Architectural dilemma. I have a big struct, let's call Simulation, with graph and some more data in it.
I need to run path algorithms, and for this I need calculator structs that borrow the graph. It worked fine with Arc, until I needed mutability of Graph.
Keep Arc and use .into() to unpack when mutability is needed? Requires moving data from heap to stack and back. (Fortunately, edits are very rare, like once in several seconds.)
just a plain reference -- this requires 'static for multi-threaded code, which I hesitate to do (I suspect this may lead to memory leaks).
Arc<RwLock<T>> turns just every line of code in endless pain. You mut get read() guard for every breath, and also handle an error, that requires re-packing (because Err contains a reference!).
Arc<Mutex> will block any parallel access.
Box<T>? No idea if it will work.
More pain to consider: Simulation is stored in Arc<RwLock<...>> inside a state struct of an async Axum server.
Keep Arc and use .into() to unpack when mutability is needed? Requires moving data from heap to stack and back. (Fortunately, edits are very rare, like once in several seconds.)
That's moving just two Vec values, i.e. 6 address-sized values, not any of the data owned by the Vecs. Trivial for your rate of usage.
just a plain reference -- this requires 'static for multi-threaded code
You can use std::thread::scope or rayon to run parallel algorithms that borrow data. (But this doesn't help if you want to run them “in the background”, i.e. without having any &Graph for the duration.)
Box<T>? No idea if it will work.
Adding a Box wouldn't solve (or create) any sharing/mutability problems.
Thanks for explaining. I have another similar struct inside Simulation, that has its own calculator struct, and that one will need background calculations and I'll probably have to put it under RwLock, but the rest of the structs will be stored plainly.
As for Arc, I found out .to_owned() is fallible too, and checks if refs count is 1. This makes it not much easier to work with than Arc<RwLock<T>>.

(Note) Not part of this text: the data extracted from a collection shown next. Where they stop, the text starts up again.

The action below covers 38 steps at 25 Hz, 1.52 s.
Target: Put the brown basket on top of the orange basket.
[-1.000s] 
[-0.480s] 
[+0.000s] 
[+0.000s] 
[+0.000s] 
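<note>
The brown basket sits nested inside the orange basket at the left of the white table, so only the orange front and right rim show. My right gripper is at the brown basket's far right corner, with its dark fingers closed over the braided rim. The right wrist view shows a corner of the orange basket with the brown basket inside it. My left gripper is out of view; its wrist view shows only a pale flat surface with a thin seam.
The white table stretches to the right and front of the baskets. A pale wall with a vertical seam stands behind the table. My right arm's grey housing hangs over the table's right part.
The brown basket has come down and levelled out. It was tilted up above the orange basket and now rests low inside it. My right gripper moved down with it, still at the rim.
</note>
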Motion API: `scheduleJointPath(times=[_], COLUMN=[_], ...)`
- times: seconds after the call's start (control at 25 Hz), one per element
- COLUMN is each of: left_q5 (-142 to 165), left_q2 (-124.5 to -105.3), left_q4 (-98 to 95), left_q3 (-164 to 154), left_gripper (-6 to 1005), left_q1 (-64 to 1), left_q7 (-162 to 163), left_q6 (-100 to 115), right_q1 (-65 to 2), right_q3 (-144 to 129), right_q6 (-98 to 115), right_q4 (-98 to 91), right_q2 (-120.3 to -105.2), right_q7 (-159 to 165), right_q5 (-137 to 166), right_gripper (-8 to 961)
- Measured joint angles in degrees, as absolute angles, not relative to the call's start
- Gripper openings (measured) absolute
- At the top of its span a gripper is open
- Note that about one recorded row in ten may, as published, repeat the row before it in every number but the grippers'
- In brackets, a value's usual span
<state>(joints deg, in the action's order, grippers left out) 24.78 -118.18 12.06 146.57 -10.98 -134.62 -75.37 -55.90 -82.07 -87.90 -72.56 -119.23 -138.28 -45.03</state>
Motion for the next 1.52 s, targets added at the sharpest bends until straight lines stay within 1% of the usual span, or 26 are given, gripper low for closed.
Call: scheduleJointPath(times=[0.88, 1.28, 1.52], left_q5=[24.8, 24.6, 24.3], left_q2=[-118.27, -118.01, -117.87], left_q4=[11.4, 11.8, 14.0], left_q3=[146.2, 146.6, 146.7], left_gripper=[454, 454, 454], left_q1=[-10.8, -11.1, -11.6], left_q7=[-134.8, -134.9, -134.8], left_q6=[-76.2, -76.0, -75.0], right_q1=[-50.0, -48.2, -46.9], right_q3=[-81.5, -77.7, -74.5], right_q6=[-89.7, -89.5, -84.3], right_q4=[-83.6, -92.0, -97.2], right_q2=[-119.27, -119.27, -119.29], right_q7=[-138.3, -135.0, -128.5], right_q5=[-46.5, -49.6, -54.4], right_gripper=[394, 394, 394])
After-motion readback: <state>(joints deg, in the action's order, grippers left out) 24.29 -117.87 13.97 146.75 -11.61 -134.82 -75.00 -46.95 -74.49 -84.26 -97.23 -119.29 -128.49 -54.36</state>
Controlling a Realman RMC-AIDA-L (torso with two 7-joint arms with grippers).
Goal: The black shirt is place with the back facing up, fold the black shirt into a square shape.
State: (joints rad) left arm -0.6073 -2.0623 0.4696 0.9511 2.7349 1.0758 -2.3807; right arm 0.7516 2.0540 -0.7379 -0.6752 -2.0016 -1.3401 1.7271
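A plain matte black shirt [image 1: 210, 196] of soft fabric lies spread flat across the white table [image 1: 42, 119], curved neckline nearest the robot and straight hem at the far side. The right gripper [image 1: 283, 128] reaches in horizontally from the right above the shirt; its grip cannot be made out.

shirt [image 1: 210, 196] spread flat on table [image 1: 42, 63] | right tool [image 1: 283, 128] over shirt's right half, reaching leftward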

There's one more requirement here: I do some calculations on the struct in background, but if an edit comes from an API, calculations should be cancelled. This will probably need a queue of tasks stored somewhere in the struct, and workers should get and soon release the read lock.
I do some calculations on the struct in background, but if an edit comes from an API, calculations should be cancelled. This will probably need a queue of tasks stored somewhere in the struct, and workers should get and soon release the read lock.
Note that there may be three parties here: the incoming edits, the calculations, and whoever's reading the results. It can be useful to consider them separately.
For example, instead of looking at it as a data structure that is shared between the three parties, you could have a task which loops running the background calculations, and each time through the loop checks if any edits are incoming (delivered to it through a channel) and also writes updated results to another channel or a RwLocked copy of the data. This way, the readers can read even when the calculations are in progress; they are only blocked when the copy is being written.
That may not be the best idea for your use case (which you haven't given much detail on) — I just mean to illustrate that you can consider more options than just "here is some data, which must be locked for mutation".
I tried sketching such an app in Rust Explorer, and your vision looks correct. I tried making it simpler, but indeed I'll need those three parties that you write about. (In the sketch, I tried to simplify it, but it's obvious this won't work.)